Napier devotes the rest of his life to historical writing, initially contributing an article to the Edinburgh Review in 1821. In 1823, at the suggestion of Henry Bickersteth, 1st Baron Langdale, he begins writing his History of the War in the Peninsula and the South of France, 1807–1814 (6 vols., 1828–40). This epic work, which runs to several editions, makes use of material supplied by both the Duke of Wellington and the French marshals Soult and Suchet, while papers of Joseph Bonaparte, captured after the Battle of Vittoria, are also made available to him. In July 1830 he is promoted to full colonel. Promoted to major-general in November 1841, he is appointed Lieutenant Governor of Guernsey (1842–47). Appointed colonel of the 27th (Inniskilling) Regiment of Foot in February 1848, he is made a KCB in May 1848.

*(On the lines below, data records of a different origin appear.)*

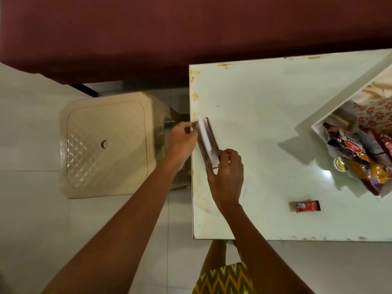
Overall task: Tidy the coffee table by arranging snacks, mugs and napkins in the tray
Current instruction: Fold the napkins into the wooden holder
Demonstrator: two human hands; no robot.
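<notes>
While both hands work the table's left edge, a cream square plastic stool (106, 145) sits on the pale floor at far left, just off the table. Left hand (182, 139): slightly blurred, fingertips drawn together and pinching the far end of a brown wooden napkin holder (213, 135). The holder is at the left edge of the pale green glossy coffee table (265, 98), lying at an angle to that edge, with a stack of white napkins (204, 139) upright between its two side plates. I can't tell if it's resting on the tabletop or lifted just clear. Right hand (228, 175): fingers curled round the holder's near end, thumb on the left plate, fingers over the right one. Further right, a small red sachet (308, 206) lies flat on the table near the front edge, well apart from the holder. At far right is a white rectangular tray (347, 96), cut off by the frame. It holds a purple-and-yellow snack packet (352, 153) hanging over the near rim, a red snack packet (384, 145) beside it, and a cream item with a red floral print (373, 115) behind them. A small round gold-topped object (340, 164) sits just beside the purple packet. The napkins and sachet are outside the tray.
</notes>
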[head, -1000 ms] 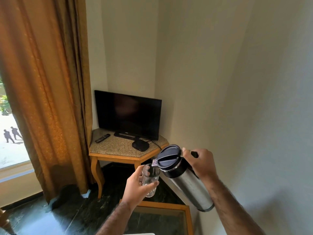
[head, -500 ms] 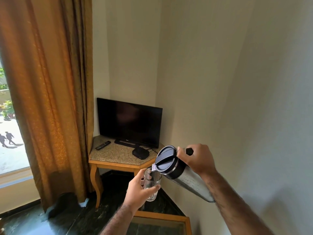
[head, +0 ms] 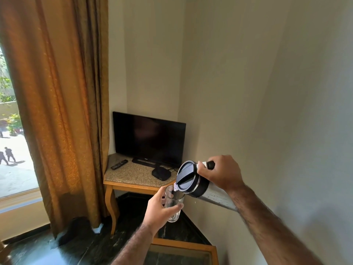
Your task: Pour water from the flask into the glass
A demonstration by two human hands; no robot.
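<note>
Hanging at far left, orange curtain (head: 63, 104); corner table (head: 133, 175) carries remote (head: 119, 164) and dark TV (head: 149, 138). Left hand (head: 159, 209) wrapped around clear glass (head: 174, 204), held in mid-air. Flask (head: 196, 183) tilted steeply, spout at glass rim, black lid facing camera. Right hand (head: 222, 174) clenched around flask handle, steel body running back toward forearm.

Two bare forearms come up from the lower edge, no sleeves, cuffs or gloves on either. Dark hair covers both, thicker along the right forearm. Left hand (head: 159, 208): no ring, watch or band on the parts facing us; nails short and plain. Right hand (head: 222, 174): knuckles and back showing, wrist bare, no jewellery. No marks or tattoos visible on either arm.
</note>
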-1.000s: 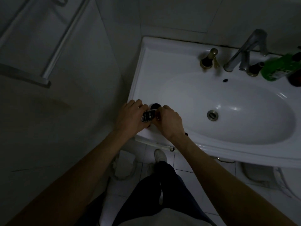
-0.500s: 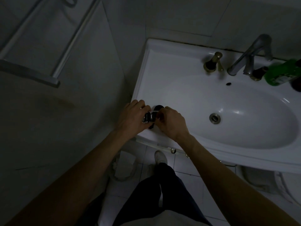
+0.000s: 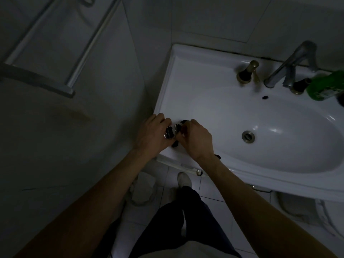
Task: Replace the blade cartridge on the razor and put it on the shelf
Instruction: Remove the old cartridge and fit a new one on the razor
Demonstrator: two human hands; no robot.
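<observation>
Over the front left corner of the white sink (image 3: 186, 86), both my hands are closed around a small shiny metal razor (image 3: 170, 132). My left hand (image 3: 151, 135) grips its left side and my right hand (image 3: 195, 139) pinches its right end, where a dark part (image 3: 175, 145) pokes out below the fingers. Another dark round piece (image 3: 184, 121) shows just behind my right fingers on the sink rim. The blade cartridge itself is hidden by my fingers. A metal rack or shelf (image 3: 55, 53) is fixed to the wall at the upper left.
A grey tap (image 3: 290, 66) and a brass knob (image 3: 248, 71) stand at the back of the basin, with a green bottle (image 3: 325, 86) at the right edge. The drain (image 3: 248, 135) lies mid-basin. Below are tiled floor, a crumpled white cloth (image 3: 143, 189) and my shoe (image 3: 184, 180).
My hands stay together on the razor at the sink corner, with only small finger movements. The camera has shifted slightly.
</observation>
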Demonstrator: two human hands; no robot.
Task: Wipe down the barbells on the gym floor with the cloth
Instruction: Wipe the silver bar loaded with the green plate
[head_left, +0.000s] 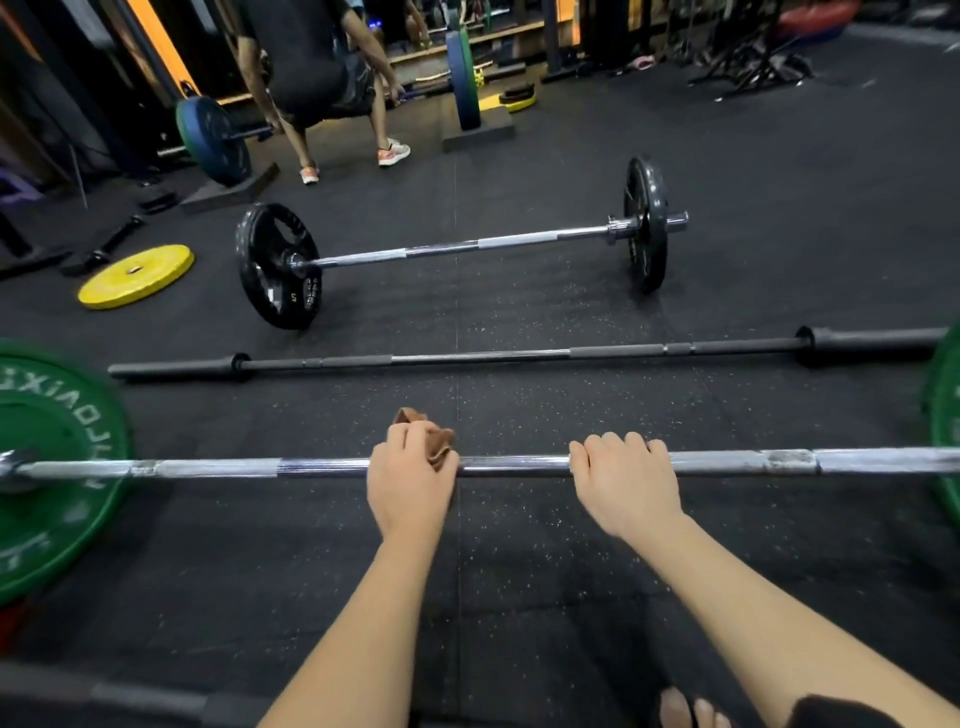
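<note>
Lower centre: left hand (410, 480) grips brown cloth (434, 434) around nearest barbell (519, 464). Right hand (626, 480) just right, fingers curled over the shaft, apparently gripping. Green plate (47, 467) far left.

We see a black, speckled rubber floor (519, 582). On it, under our left hand (410, 486) and right hand (626, 480), lies a green-plated barbell (208, 467). Just beyond them is a bare black bar (467, 357), and farther on a black-plated barbell (467, 244) — a yellow plate (136, 276) lies flat, far off past the left hand.
</note>
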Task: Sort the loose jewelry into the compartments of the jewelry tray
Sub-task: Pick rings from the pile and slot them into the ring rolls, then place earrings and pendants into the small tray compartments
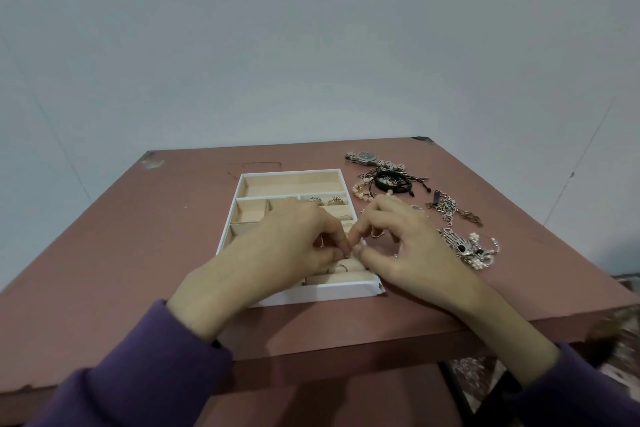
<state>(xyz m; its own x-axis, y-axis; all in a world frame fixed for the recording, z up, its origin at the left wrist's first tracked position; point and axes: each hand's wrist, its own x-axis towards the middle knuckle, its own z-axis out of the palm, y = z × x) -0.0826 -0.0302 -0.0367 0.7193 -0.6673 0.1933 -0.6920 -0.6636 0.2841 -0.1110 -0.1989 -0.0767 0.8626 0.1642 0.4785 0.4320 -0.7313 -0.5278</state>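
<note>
- Pinched tight: the left hand (287, 246) has thumb and forefinger closed on a small piece, too tiny to make out, right over the ring rolls at the near right of the jewelry tray (322, 291).
- Its wrist sits low and its knuckles arch, hiding the middle compartments.
- Two rings (325, 200) already sit in a far slot.
- The right hand (408, 246) meets it fingertip to fingertip, nipping the same small piece, with its other fingers lifted clear.
- The risk, I'd say: if either pinch slackens, that piece could slip between the rolls or skip onto the table (138, 236).
- The right wrist lies just beside the silver-and-pearl piece (471, 250), so a careless pull back could snag it.
</note>
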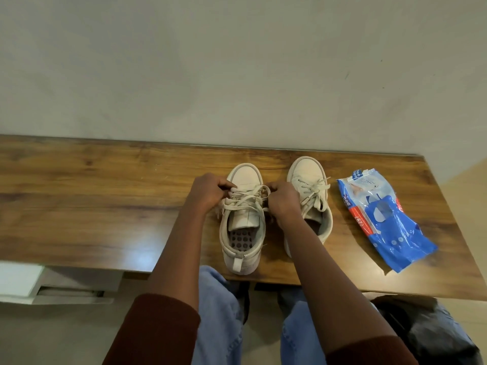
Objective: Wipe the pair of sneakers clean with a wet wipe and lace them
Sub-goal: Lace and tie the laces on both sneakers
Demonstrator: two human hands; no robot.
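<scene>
Standing on the wooden surface [92, 193] with its toe towards the wall [237, 61] and its heel at the front edge, the left sneaker [242, 233] is the one being worked on. Its laces [245, 197] cross loosely over the upper eyelets, and the tongue lies folded back into the opening, above a dotted insole. The left hand [208, 192] pinches a lace at the shoe's left side, fingers curled round it. The right hand [283, 200] is closed on lace at the shoe's right side, in the gap between the two shoes.

The right sneaker [309, 177] stands just beside the first, toe also towards the wall, with its own laces crossing the top. The right hand and forearm lie across its inner side and hide much of its heel.

To the right of the pair, apart from them, a blue wipes pack [384, 219] lies flat and crumpled, slanting towards the surface's right corner.

Below the front edge show the person's jeans [218, 306] and dark red sleeves [158, 333]. A black bag [427, 327] sits low on the right, and a white unit [23, 280] shows under the surface on the left.
</scene>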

Napier later publishes several works centred on his brother, Gen. Sir Charles James Napier, after the latter resigns as commander-in-chief in India. These include History of Sir Charles James Napier’s Administration of Scinde (1851) and Life and Opinions of General Sir Charles James Napier (4 vols., 1857). As both of these works seek to vindicate his brother, they are generally seen to be biased in the extreme. Subsequently promoted to lieutenant-general on November 11, 1851, and general on October 17, 1859, he spends his later years troubled by ill health. He dies on February 12, 1860, at his London residence, Scinde House in Clapham, and is buried at West Norwood Cemetery.

There is a fine marble statue of Napier in St. Paul’s Cathedral, London. His letters are in the Bodleian Library, University of Oxford.

(From: “Napier, Sir William Francis Patrick” by David Murphy, Dictionary of Irish Biography, http://www.dib.ie, October 2009)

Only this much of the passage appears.